Instructions to follow: What is needed here is an exact reprint of every record below.

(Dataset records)
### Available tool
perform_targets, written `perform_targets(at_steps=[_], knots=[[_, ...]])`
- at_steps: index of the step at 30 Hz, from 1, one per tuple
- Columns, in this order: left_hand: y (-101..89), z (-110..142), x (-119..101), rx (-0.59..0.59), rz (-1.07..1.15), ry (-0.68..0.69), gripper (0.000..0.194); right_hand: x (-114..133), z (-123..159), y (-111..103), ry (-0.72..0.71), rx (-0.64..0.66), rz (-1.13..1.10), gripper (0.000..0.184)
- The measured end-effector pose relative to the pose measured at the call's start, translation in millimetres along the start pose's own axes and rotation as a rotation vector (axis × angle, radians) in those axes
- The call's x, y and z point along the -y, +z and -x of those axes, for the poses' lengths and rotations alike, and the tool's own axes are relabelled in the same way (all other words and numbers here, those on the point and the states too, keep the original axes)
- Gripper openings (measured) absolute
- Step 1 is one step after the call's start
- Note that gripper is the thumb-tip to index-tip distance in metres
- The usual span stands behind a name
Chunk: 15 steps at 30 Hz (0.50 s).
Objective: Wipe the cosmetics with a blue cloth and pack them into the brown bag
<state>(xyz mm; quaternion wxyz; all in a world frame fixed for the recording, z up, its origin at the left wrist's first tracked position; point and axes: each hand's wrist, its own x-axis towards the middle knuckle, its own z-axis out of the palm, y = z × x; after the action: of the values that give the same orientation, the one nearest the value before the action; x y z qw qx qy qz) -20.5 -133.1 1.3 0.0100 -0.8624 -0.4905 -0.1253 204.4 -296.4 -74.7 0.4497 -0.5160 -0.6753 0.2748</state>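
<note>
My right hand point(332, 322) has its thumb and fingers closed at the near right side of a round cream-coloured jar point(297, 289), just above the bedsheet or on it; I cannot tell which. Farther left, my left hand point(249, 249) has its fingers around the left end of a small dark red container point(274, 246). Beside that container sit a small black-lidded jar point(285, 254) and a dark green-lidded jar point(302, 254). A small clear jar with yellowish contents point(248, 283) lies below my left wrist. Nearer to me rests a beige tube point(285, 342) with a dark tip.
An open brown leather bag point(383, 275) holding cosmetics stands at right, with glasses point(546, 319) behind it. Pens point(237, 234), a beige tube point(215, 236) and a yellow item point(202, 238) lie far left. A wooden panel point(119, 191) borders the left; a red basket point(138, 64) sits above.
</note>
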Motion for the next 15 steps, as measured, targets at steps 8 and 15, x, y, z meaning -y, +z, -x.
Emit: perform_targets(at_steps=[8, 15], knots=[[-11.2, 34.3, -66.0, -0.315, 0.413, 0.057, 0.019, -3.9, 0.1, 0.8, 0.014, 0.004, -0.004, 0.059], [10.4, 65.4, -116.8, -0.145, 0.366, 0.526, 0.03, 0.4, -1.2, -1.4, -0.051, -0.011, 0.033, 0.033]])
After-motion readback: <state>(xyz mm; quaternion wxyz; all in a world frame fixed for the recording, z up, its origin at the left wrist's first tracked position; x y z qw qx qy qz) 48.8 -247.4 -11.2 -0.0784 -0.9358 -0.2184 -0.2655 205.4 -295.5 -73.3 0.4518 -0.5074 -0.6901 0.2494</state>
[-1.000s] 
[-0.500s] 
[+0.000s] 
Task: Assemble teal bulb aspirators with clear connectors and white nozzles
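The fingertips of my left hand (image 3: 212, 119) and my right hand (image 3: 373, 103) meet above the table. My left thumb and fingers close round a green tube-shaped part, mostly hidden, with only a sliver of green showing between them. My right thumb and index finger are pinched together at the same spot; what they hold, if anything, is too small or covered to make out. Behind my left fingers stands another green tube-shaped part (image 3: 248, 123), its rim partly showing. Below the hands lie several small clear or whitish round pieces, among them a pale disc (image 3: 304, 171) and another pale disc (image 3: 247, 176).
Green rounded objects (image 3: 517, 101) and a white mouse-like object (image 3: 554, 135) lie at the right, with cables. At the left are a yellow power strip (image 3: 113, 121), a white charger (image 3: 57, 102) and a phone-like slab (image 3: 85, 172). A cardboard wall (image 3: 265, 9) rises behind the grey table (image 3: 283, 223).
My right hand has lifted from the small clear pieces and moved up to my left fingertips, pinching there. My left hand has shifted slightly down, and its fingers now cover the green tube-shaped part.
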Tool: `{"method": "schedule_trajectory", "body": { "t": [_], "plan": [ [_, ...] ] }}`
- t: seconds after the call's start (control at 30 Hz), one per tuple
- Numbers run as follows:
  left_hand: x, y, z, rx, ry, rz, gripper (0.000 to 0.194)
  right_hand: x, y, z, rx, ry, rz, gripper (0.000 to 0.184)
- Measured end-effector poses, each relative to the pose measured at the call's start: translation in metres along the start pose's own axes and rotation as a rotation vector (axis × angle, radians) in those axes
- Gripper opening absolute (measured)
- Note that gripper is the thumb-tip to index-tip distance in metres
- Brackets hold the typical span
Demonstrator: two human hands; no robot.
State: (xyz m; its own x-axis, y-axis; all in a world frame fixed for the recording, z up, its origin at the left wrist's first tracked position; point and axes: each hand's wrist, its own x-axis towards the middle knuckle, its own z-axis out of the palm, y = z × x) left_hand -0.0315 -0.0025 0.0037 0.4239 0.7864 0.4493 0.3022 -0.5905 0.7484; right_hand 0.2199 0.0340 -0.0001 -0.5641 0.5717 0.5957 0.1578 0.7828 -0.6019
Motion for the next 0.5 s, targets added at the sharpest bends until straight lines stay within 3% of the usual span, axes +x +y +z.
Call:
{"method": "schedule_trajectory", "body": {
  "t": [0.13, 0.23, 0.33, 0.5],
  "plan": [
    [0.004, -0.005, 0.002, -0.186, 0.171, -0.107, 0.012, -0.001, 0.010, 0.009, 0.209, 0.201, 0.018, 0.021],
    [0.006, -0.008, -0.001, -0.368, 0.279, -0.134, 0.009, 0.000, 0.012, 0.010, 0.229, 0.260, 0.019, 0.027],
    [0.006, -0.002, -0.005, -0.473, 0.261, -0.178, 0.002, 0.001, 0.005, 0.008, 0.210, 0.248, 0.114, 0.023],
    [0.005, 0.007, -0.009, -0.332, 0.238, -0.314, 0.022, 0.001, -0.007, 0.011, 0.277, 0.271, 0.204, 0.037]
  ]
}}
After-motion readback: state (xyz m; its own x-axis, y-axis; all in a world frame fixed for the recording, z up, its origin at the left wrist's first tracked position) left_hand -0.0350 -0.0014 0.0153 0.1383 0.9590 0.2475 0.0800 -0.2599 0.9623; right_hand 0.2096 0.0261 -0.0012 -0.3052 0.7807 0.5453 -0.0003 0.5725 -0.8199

Reply:
### Available tool
perform_targets, written `perform_targets(at_steps=[_], knots=[[_, ...]])`
- at_steps: index of the step at 30 Hz, from 1, one per tuple
- Columns, in this order: left_hand: y (-101..89), z (-110..142), x (-119..101), rx (-0.59..0.59), rz (-1.07..1.15), ry (-0.68..0.69), gripper (0.000..0.194); right_hand: x (-114..133), z (-123..159), y (-111..103), ry (-0.72..0.71), rx (-0.64..0.66), rz (-1.13..1.10), gripper (0.000..0.184)
- The measured end-effector pose relative to the pose measured at the call's start, translation in millimetres along the start pose's own axes and rotation as a rotation vector (axis × angle, radians) in those axes
- The call's x, y and z point along the -y, +z and -x of those axes, for the poses' lengths and rotations alike, and the tool's own axes are relabelled in the same way (all other words and numbers here, those on the point and the states too, keep the original axes)
- Gripper openings (measured) absolute
- Step 1 is one step after the call's start
- Note that gripper is the thumb-tip to index-tip distance in metres
- The usual span stands behind a name
Chunk: 15 steps at 30 Hz (0.50 s).
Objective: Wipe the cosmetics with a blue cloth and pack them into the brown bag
<state>(xyz mm; quaternion wxyz; all in a world frame fixed for the recording, z up, its origin at the left wrist's first tracked position; point and axes: each hand's wrist, its own x-axis towards the middle knuckle, its own z-axis out of the palm, y = z × x; after the action: of the values that give the same orientation, the one nearest the value before the action; x y z qw qx qy qz) -20.5 -133.1 1.3 0.0100 -0.8624 -0.4905 -0.1253 204.4 -296.4 -74.7 0.4497 -0.5160 -0.6753 0.2748</state>
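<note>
My right hand point(332, 322) has its thumb and fingers closed at the near right side of a round cream-coloured jar point(297, 289), just above the bedsheet or on it; I cannot tell which. Farther left, my left hand point(249, 249) has its fingers around the left end of a small dark red container point(274, 246). Beside that container sit a small black-lidded jar point(285, 254) and a dark green-lidded jar point(302, 254). A small clear jar with yellowish contents point(248, 283) lies below my left wrist. Nearer to me rests a beige tube point(285, 342) with a dark tip.
An open brown leather bag point(383, 275) holding cosmetics stands at right, with glasses point(546, 319) behind it. Pens point(237, 234), a beige tube point(215, 236) and a yellow item point(202, 238) lie far left. A wooden panel point(119, 191) borders the left; a red basket point(138, 64) sits above.
</note>
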Motion for the next 15 steps, as measured, targets at steps 8 and 15, x, y, z meaning -y, +z, -x.
Emit: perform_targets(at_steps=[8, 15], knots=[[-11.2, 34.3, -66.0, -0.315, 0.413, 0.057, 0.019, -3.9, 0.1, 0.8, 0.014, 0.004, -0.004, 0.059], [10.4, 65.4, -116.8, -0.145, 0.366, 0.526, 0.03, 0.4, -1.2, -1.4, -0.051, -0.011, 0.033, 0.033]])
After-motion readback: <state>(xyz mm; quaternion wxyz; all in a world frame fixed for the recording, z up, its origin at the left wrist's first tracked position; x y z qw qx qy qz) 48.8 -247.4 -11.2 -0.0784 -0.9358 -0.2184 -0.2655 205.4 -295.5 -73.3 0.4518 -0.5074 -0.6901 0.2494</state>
[-1.000s] 
[-0.500s] 
[+0.000s] 
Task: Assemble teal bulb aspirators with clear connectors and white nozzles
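The fingertips of my left hand (image 3: 212, 119) and my right hand (image 3: 373, 103) meet above the table. My left thumb and fingers close round a green tube-shaped part, mostly hidden, with only a sliver of green showing between them. My right thumb and index finger are pinched together at the same spot; what they hold, if anything, is too small or covered to make out. Behind my left fingers stands another green tube-shaped part (image 3: 248, 123), its rim partly showing. Below the hands lie several small clear or whitish round pieces, among them a pale disc (image 3: 304, 171) and another pale disc (image 3: 247, 176).
Green rounded objects (image 3: 517, 101) and a white mouse-like object (image 3: 554, 135) lie at the right, with cables. At the left are a yellow power strip (image 3: 113, 121), a white charger (image 3: 57, 102) and a phone-like slab (image 3: 85, 172). A cardboard wall (image 3: 265, 9) rises behind the grey table (image 3: 283, 223).
My right hand has lifted from the small clear pieces and moved up to my left fingertips, pinching there. My left hand has shifted slightly down, and its fingers now cover the green tube-shaped part.
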Tool: `{"method": "schedule_trajectory", "body": { "t": [_], "plan": [ [_, ...] ] }}`
- t: seconds after the call's start (control at 30 Hz), one per tuple
- Numbers run as follows:
  left_hand: x, y, z, rx, ry, rz, gripper (0.000 to 0.194)
  right_hand: x, y, z, rx, ry, rz, gripper (0.000 to 0.184)
- Measured end-effector poses, each relative to the pose measured at the call's start: translation in metres along the start pose's own axes and rotation as a rotation vector (axis × angle, radians) in those axes
- Gripper opening absolute (measured)
- Note that gripper is the thumb-tip to index-tip distance in metres
- Brackets hold the typical span
Demonstrator: two human hands; no robot.
State: (xyz m; its own x-axis, y-axis; all in a world frame fixed for the recording, z up, its origin at the left wrist's first tracked position; point and axes: each hand's wrist, its own x-axis towards the middle knuckle, its own z-axis out of the palm, y = z × x) left_hand -0.0315 -0.0025 0.0037 0.4239 0.7864 0.4493 0.3022 -0.5905 0.7484; right_hand 0.2199 0.0340 -0.0001 -0.5641 0.5717 0.5957 0.1578 0.7828 -0.6019
Motion for the next 0.5 s, targets added at the sharpest bends until straight lines stay within 3% of the usual span, axes +x +y +z.
Call:
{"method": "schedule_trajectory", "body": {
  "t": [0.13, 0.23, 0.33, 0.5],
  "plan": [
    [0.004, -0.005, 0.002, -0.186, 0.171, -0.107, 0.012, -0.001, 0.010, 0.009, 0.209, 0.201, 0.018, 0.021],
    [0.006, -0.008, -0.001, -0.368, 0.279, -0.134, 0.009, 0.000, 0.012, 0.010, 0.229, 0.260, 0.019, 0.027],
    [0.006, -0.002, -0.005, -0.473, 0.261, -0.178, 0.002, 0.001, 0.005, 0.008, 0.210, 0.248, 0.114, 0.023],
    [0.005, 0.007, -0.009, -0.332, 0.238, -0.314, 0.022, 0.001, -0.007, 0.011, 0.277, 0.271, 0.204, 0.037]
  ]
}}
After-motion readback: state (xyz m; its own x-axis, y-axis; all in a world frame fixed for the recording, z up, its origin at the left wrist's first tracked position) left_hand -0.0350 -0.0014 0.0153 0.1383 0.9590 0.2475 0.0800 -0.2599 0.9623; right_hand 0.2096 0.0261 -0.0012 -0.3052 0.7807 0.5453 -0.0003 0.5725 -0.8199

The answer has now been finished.